Barbara Horlacher
Die erste Frau Stadtammann von Brugg im grossen Interview: «Die zentrale Verwaltung ist ein Schlüsselprojekt»

Über vier Monate steht Barbara Horlacher (Grüne) an der Spitze des Stadtrats Brugg. Sie sagt, wie die Beziehung zu Windisch ist, wo sie neue Sichtweisen einbringen kann und was ihr Amt mit Botanik zu tun hat.

Michael Hunziker, Claudia Meier
Drucken
Teilen
Barbara Horlacher fühlt sich wohl im Stadtammann-Büro. Die Maiglöckchen auf dem Tisch stammen aus ihrem eigenen Garten.

Barbara Horlacher fühlt sich wohl im Stadtammann-Büro. Die Maiglöckchen auf dem Tisch stammen aus ihrem eigenen Garten.

Michael Hunziker

Frischen Wind haben sich viele gewünscht in Brugg – und Barbara Horlacher (Grüne) die Stimme gegeben als erste Frau Stadtammann. Anfang Jahr hat sie die Nachfolge angetreten von Daniel Moser (FDP). Und der Wind war nicht nur frisch, sondern sogar kräftig: Denn just zu Beginn ihrer Amtszeit fegte Sturmtief Burglind über das Land. Mittlerweile ist Barbara Horlacher über vier Monate im Amt. Zeit für ein Gespräch im Stadthaus.

Barbara Horlacher, Anfang Jahr haben Sie das Büro bezogen im Stadthaus. Was haben Sie hier verändert als Nachfolgerin von Daniel Moser?

Barbara Horlacher: Ich durfte ein aufgeräumtes, geordnetes Büro übernehmen. Mein Vorgänger Daniel Moser hat vorgespurt und alles sehr gut für mich vorbereitet. Es ist mir wohl in diesem Raum, es ist luftig und geräumig. Noch fehlt ein Bild für die Wand.

Mussten Sie Daniel Moser in den ersten vier Monaten im Amt auch schon einmal um Rat fragen?

Das nicht. Wir hatten eine reibungslose Übergabe. Daniel Moser gab mir einen Einblick in die offenen Dossiers sowie in die Tätigkeitsgebiete in den verschiedenen Gremien. Wir haben uns in diversen Bereichen ausgetauscht. Überdies darf ich ja auf die Unterstützung der Verwaltung und der Kollegen im Stadtrat zählen.
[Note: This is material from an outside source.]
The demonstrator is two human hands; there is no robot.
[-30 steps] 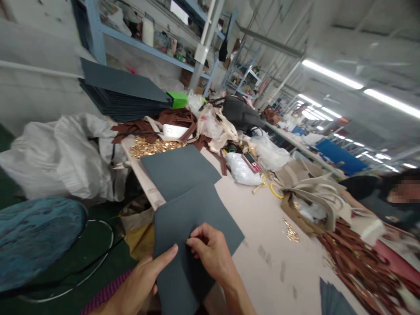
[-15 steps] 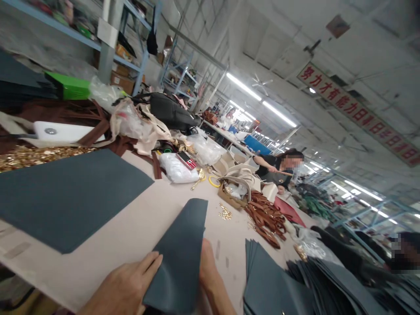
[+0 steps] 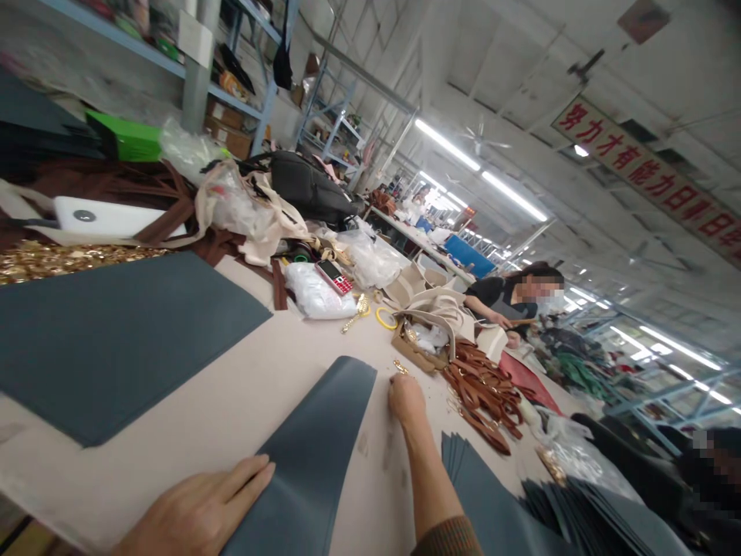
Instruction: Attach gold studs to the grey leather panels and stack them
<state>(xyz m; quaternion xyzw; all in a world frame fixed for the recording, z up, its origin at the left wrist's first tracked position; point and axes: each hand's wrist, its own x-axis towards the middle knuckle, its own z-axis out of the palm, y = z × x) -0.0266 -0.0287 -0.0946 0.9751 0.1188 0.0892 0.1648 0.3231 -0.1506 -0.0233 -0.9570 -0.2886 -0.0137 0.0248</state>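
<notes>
My left hand (image 3: 200, 502) holds the left edge of a folded dark grey-blue leather-like piece (image 3: 312, 440), its fingers together on top and the thumb hidden. That piece lies lengthwise in front of me on the pale table (image 3: 174, 409). My right hand (image 3: 407, 398) is apart from it, down at a small heap of gold metal fittings (image 3: 400, 368). Its fingers are curled together over the heap and cover most of it; whatever is between the fingertips is hidden.
Flat dark sheets (image 3: 127, 340) lie at left, near loose gold hardware (image 3: 69, 259). A stack of dark pieces (image 3: 498, 502) is at right. Beyond stand a cardboard box (image 3: 420, 351), brown straps (image 3: 486, 386) and a red phone (image 3: 334, 276). A co-worker (image 3: 509, 297) is across the table.
My right hand has left the right edge of the folded piece and moved forward and right to the gold fittings. My left hand stays on the piece, slightly further left. The view has shifted a little.
</notes>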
Die ersten Wochen waren geprägt davon, das Umfeld kennenzulernen, die Mitarbeiterinnen und Mitarbeiter, die Ansprechpersonen, die einzelnen Geschäfte. Es ist eine grosse Vielfalt.

Vor Amtsantritt leiteten Sie die Umweltabteilung am Flughafen Basel-Mulhouse. Wie gross war die Umstellung?

Die Themen, mit denen ich mich beschäftige, sind zwar andere. Aber die Art der Arbeit unterscheidet sich gar nicht so stark von meiner früheren Tätigkeit. Auch am Flughaben pflegte ich Kontakte zu Mitarbeitenden, Öffentlichkeit, Amtsstellen und Behörden, hatte Vorgesetzte, denen ich Rechenschaft über meine Arbeit ablegen musste.

Repräsentationspflichten hatten Sie aber nicht im gleichen Mass?

Die vielen öffentlichen Auftritte sind sicher neu. Bei den Leuten, das spüre ich, ist das Bedürfnis vorhanden, mich als Frau Stadtammann zu erleben oder persönlich kennenzulernen.

Sie haben sich also schon bestens in Ihrem Amt eingelebt?

Ich denke, ich bin gut angekommen. Man hat es mir aber auch recht einfach gemacht. Ich wurde eigentlich überall mit Goodwill empfangen, sei es in der Bevölkerung oder auf der Verwaltung.

Apropos Goodwill: Was war besonders erfreulich in der Anfangszeit?

Positiv war, dass ich mit offenen Armen aufgenommen worden bin.

Gab es – böse – Überraschungen?

Nein. Ich war mir bewusst, dass dieses Amt fordernd sein wird in allen Bereichen: fachlich, zeitlich und persönlich. Was ich etwas bedaure, ist, dass die räumliche Verzettelung unserer Verwaltung den direkten Kontakt zu den städtischen Mitarbeitenden, die ihre Arbeitsplätze nicht im Stadthaus haben, erschwert.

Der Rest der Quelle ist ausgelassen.